Professional Documents
Culture Documents
Symantec Messaging
Gateway 10.5.2 Release
Notes
This document includes the following topics:
What's new
Documentation
Support policy
Supported platforms
Unsupported platforms
Resolved issues
Known issues
What's new
This release of Symantec Messaging Gateway fixes known defects and addresses
known vulnerabilities, and also includes the following new and enhanced features:
Fixes to HTTP proxy settings: previous releases did not allow certain special
characters in usernames or passwords. This issue is now resolved.
Longer keys for self-signed certificates: self-signed certificates now use keys
that are 4096 bits in length. You can now generate authority-signed certificate
requests with both 2048-bit and 4096-bit keys.
Local Good and Bad Sender improvements: under certain circumstances, when
Local Good or Bad Sender IP addresses were entered with overlapping ranges,
rules would fail to load. This issue is now resolved.
Documentation
You can access English documentation at the following website:
http://www.symantec.com/business/support/index?page=content&key=53991&channel=
DOCUMENTATION&sort=recent
The site provides best practices, troubleshooting information, and other resources
for Symantec Messaging Gateway.
Check the following website for any issues that are found after these release notes
were finalized:
http://www.symantec.com/docs/TECH215638
To access the software update description from the Control Center, click
Administration > Hosts > Version. On the Updates tab, click View Description.
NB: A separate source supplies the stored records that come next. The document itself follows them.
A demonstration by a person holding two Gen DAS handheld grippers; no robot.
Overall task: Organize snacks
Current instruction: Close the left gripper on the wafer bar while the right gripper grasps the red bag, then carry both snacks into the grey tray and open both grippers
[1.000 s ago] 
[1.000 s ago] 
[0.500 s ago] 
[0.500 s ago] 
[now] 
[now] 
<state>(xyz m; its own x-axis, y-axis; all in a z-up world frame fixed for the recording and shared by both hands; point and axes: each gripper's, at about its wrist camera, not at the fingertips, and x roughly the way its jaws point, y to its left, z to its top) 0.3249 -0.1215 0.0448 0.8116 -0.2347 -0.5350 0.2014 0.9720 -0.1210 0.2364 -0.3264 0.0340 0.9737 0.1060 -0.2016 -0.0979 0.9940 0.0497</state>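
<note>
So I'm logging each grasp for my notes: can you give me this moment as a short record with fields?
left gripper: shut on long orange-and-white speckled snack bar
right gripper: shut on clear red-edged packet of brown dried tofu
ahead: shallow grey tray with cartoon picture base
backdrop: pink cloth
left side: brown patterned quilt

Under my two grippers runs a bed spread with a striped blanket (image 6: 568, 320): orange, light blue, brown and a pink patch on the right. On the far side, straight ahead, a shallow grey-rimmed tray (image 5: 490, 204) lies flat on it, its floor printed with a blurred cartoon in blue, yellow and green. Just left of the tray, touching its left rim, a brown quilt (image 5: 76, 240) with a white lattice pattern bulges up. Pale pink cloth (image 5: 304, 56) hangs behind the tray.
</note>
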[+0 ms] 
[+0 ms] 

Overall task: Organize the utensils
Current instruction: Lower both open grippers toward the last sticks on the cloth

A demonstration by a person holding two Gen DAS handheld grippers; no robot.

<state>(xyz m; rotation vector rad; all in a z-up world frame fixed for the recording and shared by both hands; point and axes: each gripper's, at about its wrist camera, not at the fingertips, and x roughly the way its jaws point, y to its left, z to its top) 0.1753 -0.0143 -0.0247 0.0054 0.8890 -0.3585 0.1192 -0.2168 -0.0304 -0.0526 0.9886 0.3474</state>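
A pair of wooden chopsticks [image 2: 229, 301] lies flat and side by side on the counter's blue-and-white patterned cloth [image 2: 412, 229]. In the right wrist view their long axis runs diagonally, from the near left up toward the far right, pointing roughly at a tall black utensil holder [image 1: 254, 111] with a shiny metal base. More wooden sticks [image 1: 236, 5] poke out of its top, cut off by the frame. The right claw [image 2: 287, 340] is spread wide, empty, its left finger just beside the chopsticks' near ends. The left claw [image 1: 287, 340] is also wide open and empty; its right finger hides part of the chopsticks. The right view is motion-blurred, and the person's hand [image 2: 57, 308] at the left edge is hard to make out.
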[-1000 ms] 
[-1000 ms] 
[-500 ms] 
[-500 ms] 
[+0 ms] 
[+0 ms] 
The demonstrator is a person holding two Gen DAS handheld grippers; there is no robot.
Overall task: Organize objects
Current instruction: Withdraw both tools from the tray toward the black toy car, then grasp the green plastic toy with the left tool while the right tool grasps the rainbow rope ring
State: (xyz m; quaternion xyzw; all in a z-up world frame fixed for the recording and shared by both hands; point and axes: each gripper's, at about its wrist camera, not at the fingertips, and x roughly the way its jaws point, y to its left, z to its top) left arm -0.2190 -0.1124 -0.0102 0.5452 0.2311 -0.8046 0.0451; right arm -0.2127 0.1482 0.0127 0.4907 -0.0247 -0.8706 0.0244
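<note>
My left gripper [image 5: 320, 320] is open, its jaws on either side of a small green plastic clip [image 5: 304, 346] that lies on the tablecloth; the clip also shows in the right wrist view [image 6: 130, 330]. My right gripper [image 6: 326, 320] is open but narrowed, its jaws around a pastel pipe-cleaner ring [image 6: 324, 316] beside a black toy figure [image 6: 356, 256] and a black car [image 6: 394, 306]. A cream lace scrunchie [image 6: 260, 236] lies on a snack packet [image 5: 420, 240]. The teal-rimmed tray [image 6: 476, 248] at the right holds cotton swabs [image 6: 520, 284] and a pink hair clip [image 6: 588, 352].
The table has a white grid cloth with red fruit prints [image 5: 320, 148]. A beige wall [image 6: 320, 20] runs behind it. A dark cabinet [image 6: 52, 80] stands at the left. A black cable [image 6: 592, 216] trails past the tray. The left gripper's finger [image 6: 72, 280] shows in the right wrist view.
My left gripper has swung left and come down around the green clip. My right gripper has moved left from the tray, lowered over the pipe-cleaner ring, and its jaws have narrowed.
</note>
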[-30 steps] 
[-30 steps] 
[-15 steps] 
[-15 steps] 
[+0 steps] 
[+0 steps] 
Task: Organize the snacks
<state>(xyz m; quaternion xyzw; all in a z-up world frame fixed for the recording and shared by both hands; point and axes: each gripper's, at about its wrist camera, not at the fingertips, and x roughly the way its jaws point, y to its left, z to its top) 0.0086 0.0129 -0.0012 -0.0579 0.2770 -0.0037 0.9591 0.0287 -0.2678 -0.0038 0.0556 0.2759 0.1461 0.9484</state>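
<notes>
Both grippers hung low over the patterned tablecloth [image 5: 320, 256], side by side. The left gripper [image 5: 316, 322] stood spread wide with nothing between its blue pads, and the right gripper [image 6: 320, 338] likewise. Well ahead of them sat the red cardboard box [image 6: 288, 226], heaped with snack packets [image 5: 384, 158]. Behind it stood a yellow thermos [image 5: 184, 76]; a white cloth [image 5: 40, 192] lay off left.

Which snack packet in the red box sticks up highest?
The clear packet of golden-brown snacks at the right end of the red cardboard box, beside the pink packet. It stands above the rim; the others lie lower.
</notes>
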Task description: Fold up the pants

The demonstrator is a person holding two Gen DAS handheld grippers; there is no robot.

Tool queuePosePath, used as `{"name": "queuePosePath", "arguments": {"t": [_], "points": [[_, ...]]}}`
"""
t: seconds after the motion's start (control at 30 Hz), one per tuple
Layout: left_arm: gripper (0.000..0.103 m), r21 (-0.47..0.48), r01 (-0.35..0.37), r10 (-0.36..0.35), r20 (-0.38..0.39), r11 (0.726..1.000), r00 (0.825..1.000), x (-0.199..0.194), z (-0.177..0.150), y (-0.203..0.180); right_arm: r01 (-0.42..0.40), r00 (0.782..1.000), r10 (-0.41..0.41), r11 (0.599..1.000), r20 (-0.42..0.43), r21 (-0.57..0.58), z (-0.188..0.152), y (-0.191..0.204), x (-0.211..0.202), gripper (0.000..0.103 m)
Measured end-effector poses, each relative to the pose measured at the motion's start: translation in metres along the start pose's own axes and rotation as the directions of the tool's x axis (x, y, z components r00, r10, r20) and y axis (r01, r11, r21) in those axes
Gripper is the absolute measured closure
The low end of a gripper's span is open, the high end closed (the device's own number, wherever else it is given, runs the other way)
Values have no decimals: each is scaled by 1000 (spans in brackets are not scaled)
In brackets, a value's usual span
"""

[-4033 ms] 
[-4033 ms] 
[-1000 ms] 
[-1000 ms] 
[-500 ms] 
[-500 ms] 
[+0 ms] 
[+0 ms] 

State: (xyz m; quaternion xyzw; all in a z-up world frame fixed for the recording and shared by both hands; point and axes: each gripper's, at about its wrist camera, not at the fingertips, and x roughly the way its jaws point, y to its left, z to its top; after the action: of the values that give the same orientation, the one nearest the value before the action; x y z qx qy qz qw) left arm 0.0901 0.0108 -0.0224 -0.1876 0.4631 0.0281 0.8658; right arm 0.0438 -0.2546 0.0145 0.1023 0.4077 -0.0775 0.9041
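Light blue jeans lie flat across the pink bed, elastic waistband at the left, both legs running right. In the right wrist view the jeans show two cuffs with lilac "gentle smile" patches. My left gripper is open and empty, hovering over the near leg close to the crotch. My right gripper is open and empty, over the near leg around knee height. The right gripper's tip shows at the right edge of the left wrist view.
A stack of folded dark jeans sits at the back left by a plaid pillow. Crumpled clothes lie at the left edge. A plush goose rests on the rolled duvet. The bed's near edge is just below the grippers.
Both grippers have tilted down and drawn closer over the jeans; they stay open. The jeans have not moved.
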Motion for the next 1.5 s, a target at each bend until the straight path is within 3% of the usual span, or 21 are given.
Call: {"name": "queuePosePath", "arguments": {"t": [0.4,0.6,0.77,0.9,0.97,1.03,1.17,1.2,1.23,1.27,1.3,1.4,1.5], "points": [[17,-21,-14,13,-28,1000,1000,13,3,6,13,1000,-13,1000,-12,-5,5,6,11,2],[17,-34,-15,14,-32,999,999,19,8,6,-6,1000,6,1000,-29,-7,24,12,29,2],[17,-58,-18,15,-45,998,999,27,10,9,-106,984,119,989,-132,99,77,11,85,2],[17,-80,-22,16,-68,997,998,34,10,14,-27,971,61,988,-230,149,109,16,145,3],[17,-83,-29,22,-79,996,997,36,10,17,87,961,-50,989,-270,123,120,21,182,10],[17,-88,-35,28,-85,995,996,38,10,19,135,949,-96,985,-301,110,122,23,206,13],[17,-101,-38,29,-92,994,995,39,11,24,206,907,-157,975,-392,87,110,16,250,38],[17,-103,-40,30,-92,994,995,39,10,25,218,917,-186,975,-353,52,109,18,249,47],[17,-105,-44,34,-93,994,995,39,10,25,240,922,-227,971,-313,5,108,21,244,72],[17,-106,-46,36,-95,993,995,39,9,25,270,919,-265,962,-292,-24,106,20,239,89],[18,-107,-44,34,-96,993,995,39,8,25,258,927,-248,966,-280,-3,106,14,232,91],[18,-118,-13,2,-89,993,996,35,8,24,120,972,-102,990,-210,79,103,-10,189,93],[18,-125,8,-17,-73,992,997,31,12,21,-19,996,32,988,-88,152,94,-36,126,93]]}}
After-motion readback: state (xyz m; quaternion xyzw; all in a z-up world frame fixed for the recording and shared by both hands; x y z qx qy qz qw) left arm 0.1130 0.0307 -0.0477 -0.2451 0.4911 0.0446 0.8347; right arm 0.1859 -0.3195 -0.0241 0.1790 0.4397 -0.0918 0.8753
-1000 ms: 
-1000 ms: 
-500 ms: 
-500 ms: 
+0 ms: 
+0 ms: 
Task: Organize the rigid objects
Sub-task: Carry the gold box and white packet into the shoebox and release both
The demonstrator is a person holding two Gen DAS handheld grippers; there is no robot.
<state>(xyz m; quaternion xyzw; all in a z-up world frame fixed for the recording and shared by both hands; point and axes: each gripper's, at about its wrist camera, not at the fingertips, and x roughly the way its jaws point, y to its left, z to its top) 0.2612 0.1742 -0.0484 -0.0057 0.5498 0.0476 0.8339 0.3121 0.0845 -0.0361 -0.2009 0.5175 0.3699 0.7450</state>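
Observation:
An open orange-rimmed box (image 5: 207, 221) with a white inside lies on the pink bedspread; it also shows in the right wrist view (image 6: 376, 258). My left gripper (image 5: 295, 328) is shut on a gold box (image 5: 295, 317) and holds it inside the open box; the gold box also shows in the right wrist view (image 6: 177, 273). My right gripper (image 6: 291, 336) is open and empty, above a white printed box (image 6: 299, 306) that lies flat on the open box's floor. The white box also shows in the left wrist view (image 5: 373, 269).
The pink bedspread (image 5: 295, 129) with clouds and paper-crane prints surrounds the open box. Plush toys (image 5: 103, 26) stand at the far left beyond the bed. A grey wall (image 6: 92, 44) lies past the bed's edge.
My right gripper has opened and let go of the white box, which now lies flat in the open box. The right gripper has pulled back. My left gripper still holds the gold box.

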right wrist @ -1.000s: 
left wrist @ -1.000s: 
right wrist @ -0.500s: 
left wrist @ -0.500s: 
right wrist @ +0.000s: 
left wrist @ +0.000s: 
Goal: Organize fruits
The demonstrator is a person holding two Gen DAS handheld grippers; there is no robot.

To view the Symantec support policy for Symantec Messaging Gateway, see the
following links:
http://go.symantec.com/security_appliance_support
http://go.symantec.com/appliance_hw_support
To read the translated 10.5 documentation, copy and paste any of the following
URLs into a web browser, and then click the Documentation link:
Chinese (Simplified)
http://www.symantec.com/business/support/index?page=landing&key=53991&locale=zh_CN
Chinese (Traditional)
http://www.symantec.com/business/support/index?page=landing&key=53991&locale=zh_TW
Japanese
http://www.symantec.com/business/support/index?page=landing&key=53991&locale=ja_JP
Korean
http://www.symantec.com/business/support/index?page=landing&key=53991&locale=ko_KR
You can access English documentation at the following website:
http://www.symantec.com/business/support/index?page=content&key=53991&channel=
DOCUMENTATION&sort=recent
The site provides best practices, troubleshooting information, and other resources
for Symantec Messaging Gateway.
Support policy
Symantec provides standard support for only the most current build of the licensed
software.
For more information about Symantec's support policies, on the Internet, go to the
following URL:
http://go.symantec.com/security_appliance_support
Supported platforms
You can update to Symantec Messaging Gateway 10.5.2 on any of the following
platforms:
All supported hardware versions: 8380, 8360, and 8340 purchased after
November 2008
Microsoft Hyper-V: Windows Server 2008 and Hyper-V Server 2008, Windows
Server 2012 and Hyper-V Server 2012
Unsupported platforms
Unsupported platforms are as follows:
Hardware platforms 8220, 8240, 8260, 8320, and 8340 (PowerEdge 860 version)
purchased on or before November 2008 are unsupported, as are hardware
platforms 8360 (PowerEdge 1950 version) and 8380 (PowerEdge 2950 version)
purchased on or before March 2009.
For more information about Symantec Messaging Gateway hardware testing
support, on the Internet, go to the following URL:
http://www.symantec.com/docs/TECH186269
To determine what hardware version you have, at the command line type the
following:
show --info
Firefox 26 or later
Chrome 23 or later
To install on VMware
There are two methods for installing on supported VMware platforms:
ISO file
You can load the ISO file into a preconfigured virtual machine.
You can use the ISO file on VMware ESXi/vSphere 5.0/5.1/5.5.
OVF template
You can also load the OVF, which includes the virtual machine
configuration.
You can use the OVF for VMware ESXi/vSphere 5.0/5.1/5.5.
To install on Hyper-V
There is one method for installing on supported Hyper-V platforms:
ISO file
You can load the ISO file into a preconfigured virtual machine.
You can use the ISO file on Windows Server 2008 and Hyper-V Server
2008, Windows Server 2012 and Hyper-V Server 2012.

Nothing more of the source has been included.